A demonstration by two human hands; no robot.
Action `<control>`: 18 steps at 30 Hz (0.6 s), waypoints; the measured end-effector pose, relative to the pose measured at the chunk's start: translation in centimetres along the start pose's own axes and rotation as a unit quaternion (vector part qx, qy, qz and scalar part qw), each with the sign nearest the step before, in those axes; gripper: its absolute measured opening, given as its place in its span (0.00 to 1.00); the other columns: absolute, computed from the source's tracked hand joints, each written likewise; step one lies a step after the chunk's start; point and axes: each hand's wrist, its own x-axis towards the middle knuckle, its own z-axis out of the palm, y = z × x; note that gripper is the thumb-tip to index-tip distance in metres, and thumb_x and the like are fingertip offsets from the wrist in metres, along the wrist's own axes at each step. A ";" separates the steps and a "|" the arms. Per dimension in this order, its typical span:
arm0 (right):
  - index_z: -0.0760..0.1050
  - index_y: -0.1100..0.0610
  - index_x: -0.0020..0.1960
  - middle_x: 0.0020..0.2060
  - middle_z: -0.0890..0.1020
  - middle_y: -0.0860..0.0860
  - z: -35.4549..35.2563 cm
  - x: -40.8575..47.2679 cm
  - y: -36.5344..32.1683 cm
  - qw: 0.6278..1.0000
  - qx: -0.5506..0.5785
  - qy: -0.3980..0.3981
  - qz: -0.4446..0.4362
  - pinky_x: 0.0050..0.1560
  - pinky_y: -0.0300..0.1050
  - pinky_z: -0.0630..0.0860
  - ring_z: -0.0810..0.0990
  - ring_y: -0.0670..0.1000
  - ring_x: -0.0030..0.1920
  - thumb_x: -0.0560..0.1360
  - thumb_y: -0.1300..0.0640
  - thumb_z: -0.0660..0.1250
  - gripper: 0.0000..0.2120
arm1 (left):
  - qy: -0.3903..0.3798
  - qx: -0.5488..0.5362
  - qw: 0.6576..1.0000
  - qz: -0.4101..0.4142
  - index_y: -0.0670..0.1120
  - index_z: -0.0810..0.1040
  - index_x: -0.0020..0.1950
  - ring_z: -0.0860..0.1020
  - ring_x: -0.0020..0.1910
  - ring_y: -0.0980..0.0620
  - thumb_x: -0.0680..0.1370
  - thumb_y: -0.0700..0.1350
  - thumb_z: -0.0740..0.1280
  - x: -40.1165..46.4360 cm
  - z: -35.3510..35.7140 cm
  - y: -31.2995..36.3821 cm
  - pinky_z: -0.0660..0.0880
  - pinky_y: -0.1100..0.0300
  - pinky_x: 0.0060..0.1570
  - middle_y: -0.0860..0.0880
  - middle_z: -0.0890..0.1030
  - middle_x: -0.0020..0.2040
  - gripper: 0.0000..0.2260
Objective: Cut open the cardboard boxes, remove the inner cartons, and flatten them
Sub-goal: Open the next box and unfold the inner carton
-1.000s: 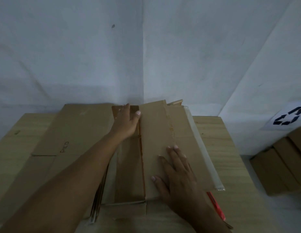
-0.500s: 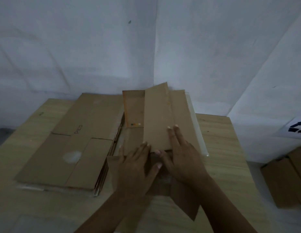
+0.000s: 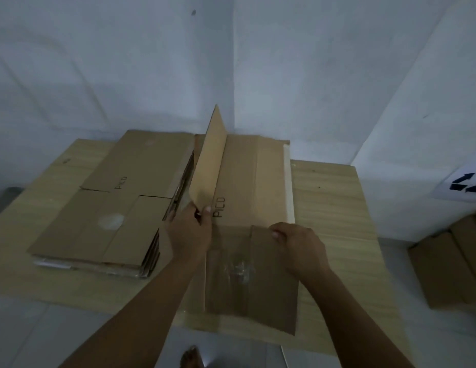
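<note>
From the head view, we've got the carton (image 3: 247,187) lying on the tabletop (image 3: 335,208) straight ahead, long axis running away from us. Our left hand (image 3: 190,232) pinches the raised panel (image 3: 209,166), which stands nearly upright, so it's nearest. Our right hand (image 3: 298,248) grips the near flap (image 3: 271,282).

Wooden table (image 3: 335,197) by white wall (image 3: 311,62); recycling sign (image 3: 468,181) right
</note>
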 end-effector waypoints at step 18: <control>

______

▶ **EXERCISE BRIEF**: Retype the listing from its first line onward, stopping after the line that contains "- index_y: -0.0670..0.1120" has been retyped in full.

▶ **REPLY TO THE TASK**:
A demonstration by two human hands; no robot.
Action `<control>`: 18 steps at 30 Hz (0.6 s), waypoints; the measured end-effector pose, relative to the pose measured at the chunk's start: translation in centimetres along the start pose's own axes and rotation as a unit quaternion (vector part qx, qy, qz and scalar part qw), each with the sign nearest the step before, in those axes; gripper: its absolute measured opening, given as its place in its span (0.00 to 1.00); the other columns: absolute, computed from the source's tracked hand joints, each written likewise; step one lies a step after the chunk's start; point and axes: each hand's wrist, its own x-axis towards the middle knuckle, its own z-axis out of the palm, y = z × x; note that gripper is the thumb-tip to index-tip distance in metres, and thumb_x and the like are fingertip offsets from the wrist in metres, along the wrist's own axes at each step. A ";" separates the steps and a "|" the arms. Per dimension in this order, its typical span:
arm0 (right):
  - index_z: -0.0760..0.1050
  - index_y: -0.1100..0.0610
  - index_x: -0.0020..0.1960
  - middle_x: 0.0020..0.2060
  - middle_z: -0.0890..0.1020
  - middle_y: -0.0860..0.0860
  - z: -35.4549..35.2563 cm
  - x: -40.8575..47.2679 cm
  - y: -36.5344..32.1683 cm
  - qw: 0.6278..1.0000
  - qx: -0.5506..0.5785
  - qy: -0.3980..0.3981
  - qz: -0.4446..0.4362
  - pinky_x: 0.0050..0.1560
  - pinky_y: -0.0300..0.1050
  - pinky_z: -0.0630..0.0860
  - ring_z: -0.0810..0.0990
  - ring_y: -0.0670..0.1000
  - ring_x: -0.0030..0.1920
  - thumb_x: -0.0560..0.1360
  - thumb_y: -0.1300..0.0640
  - thumb_z: -0.0660..0.1250
  - gripper: 0.0000..0.2120
arm1 (left):
  - qy: -0.3903..0.3798
  - qx: -0.5488..0.5362
  - qw: 0.6576..1.0000
  - qz: -0.4101..0.4142
  - index_y: -0.0670..0.1120

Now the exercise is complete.